La Banque nationale de Belgique (BNB) tire la sonnette d’alarme sur les finances publiques du pays. Malgré les mesures d’assainissement déjà engagées, le déficit budgétaire belge continuerait de se creuser dans les prochaines années, sans véritable inversion de tendance à l’horizon 2028. L’institution met en garde contre une situation jugée difficilement tenable si aucun compromis politique n’est trouvé.
Selon les projections 2026-2028 publiées vendredi, la BNB anticipe une croissance du PIB de 0,6 % en 2026, après un deuxième trimestre marqué par un ralentissement de l’activité. La reprise resterait progressive avec une croissance estimée à 1,1 % en 2027 puis 1,3 % en 2028, un rythme légèrement supérieur à la moyenne européenne.
Sur le front des prix, l’institution prévoit une inflation moyenne de 3,4 % en 2026, alimentée principalement par la hausse des prix de l’énergie dans le contexte du conflit au Moyen-Orient. La situation reste toutefois jugée différente de la crise de 2022, avec une pression inflationniste plus contenue et un retour progressif vers l’objectif de 2 % attendu d’ici 2028.
Un pouvoir d’achat sous pression
La BNB prévoit une baisse du pouvoir d’achat des ménages en 2026 (-0,5 %), en raison du décalage entre inflation et indexation des salaires, mais aussi de plusieurs réformes sociales récentes. L’absence des carburants dans l’index et certaines limitations des allocations de chômage accentuent cet effet. Une légère reprise serait toutefois attendue dès 2027, portée par une amélioration progressive des salaires réels.

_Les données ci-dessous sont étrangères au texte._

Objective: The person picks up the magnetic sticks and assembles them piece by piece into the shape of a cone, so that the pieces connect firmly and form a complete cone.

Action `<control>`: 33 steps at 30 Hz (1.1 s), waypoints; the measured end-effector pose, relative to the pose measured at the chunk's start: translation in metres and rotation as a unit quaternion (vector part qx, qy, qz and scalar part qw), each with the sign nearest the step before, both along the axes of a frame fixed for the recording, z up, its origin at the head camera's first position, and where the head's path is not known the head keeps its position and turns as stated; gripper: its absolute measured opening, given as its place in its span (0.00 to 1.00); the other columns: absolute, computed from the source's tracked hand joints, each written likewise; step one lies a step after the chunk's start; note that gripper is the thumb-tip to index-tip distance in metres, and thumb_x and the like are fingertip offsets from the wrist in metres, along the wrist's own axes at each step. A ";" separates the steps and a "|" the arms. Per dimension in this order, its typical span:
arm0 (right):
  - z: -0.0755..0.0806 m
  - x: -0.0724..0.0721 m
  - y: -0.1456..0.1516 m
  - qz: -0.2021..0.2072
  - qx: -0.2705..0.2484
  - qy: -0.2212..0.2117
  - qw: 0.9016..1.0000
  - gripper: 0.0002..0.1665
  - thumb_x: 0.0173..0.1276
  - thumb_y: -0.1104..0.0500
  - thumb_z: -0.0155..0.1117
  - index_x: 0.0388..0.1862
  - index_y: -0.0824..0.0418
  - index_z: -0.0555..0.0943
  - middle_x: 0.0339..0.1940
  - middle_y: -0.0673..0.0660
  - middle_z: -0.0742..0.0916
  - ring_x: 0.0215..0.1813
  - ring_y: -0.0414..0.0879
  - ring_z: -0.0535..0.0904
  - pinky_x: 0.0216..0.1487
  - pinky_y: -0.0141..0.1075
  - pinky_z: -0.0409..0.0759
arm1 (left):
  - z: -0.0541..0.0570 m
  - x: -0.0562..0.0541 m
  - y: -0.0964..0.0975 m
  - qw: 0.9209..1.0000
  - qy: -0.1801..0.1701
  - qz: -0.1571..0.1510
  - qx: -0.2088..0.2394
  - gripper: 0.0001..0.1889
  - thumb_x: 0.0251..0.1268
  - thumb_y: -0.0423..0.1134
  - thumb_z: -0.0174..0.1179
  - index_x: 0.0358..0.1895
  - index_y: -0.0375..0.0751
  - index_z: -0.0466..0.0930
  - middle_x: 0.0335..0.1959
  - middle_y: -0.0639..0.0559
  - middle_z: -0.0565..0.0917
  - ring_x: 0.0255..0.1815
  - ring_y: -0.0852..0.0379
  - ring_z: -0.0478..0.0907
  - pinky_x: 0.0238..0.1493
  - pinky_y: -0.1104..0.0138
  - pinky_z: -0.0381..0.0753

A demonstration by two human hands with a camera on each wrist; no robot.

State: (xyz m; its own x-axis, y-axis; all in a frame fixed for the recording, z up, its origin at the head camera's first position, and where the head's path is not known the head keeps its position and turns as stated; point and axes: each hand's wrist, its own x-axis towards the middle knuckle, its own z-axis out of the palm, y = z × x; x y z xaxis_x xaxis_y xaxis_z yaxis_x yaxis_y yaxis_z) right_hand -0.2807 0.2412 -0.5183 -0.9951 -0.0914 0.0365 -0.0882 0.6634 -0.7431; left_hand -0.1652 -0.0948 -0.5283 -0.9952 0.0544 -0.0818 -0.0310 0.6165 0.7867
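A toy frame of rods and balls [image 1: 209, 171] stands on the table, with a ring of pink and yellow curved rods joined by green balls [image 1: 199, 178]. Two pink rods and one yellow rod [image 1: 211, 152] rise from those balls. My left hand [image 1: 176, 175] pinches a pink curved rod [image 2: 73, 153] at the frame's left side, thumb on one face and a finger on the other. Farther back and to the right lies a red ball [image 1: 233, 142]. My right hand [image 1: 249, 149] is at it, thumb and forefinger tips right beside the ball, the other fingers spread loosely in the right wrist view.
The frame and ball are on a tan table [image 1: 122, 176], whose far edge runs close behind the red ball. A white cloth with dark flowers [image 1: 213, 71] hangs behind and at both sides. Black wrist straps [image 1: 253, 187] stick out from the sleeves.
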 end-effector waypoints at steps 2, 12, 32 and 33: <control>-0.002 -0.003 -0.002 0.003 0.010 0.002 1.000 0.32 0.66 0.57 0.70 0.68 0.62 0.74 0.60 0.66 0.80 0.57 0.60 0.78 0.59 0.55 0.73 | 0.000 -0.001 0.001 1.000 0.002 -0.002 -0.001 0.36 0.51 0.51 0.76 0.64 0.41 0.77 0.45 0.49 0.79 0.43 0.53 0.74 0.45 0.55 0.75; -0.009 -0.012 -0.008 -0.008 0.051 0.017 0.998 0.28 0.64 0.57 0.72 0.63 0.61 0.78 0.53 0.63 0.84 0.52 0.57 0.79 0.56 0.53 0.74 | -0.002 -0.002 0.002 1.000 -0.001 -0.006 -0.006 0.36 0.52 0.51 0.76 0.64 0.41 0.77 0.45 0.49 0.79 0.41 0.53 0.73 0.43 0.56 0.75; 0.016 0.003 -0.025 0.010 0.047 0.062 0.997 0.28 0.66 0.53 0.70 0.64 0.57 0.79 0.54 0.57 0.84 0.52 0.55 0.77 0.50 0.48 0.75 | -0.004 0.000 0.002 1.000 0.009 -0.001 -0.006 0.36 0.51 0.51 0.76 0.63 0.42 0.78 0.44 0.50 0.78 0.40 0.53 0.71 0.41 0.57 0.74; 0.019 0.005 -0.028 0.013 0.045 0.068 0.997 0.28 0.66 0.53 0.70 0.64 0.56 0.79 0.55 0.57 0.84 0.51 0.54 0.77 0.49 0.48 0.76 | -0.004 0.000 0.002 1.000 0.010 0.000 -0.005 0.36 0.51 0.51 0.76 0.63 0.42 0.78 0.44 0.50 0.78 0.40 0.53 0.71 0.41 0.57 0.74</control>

Un déficit public en hausse continue
Le point le plus préoccupant concerne les finances publiques. Malgré les efforts annoncés par le gouvernement, le déficit budgétaire devrait passer de 5,3 % du PIB en 2026 à 5,7 % en 2028, principalement sous l’effet de la hausse des charges d’intérêts. Dans le même temps, la dette publique pourrait atteindre 114,8 % du PIB, un niveau en légère hausse par rapport aux précédentes estimations.
Pour le gouverneur de la BNB, Pierre Wunsch, un déficit supérieur à 5 % du PIB n’est pas soutenable à long terme. Il estime qu’un retour vers 4 % d’ici la fin de la législature serait nécessaire pour préserver la crédibilité financière du pays, ce qui représenterait environ 11 milliards d’euros d’ajustement, hors nouvelles réductions de charges prévues par le gouvernement.
Un appel à des choix politiques plus larges
La BNB insiste sur le fait que la seule réduction des dépenses ne suffira pas. Elle appelle à ouvrir un débat sur les recettes publiques et certaines dépenses structurelles, notamment les soins de santé et les indemnités d’invalidité. “Si chacun campe sur ses lignes rouges, on n’y arrivera pas”, avertit le gouverneur.
Sur le plan de l’emploi, la BNB prévoit environ 90.000 créations nettes d’ici 2028, avec une croissance portée dans un premier temps par les indépendants avant un rebond de l’emploi salarié. Mais l’institution souligne une incertitude majeure : l’impact réel des réformes du marché du travail reste difficile à évaluer.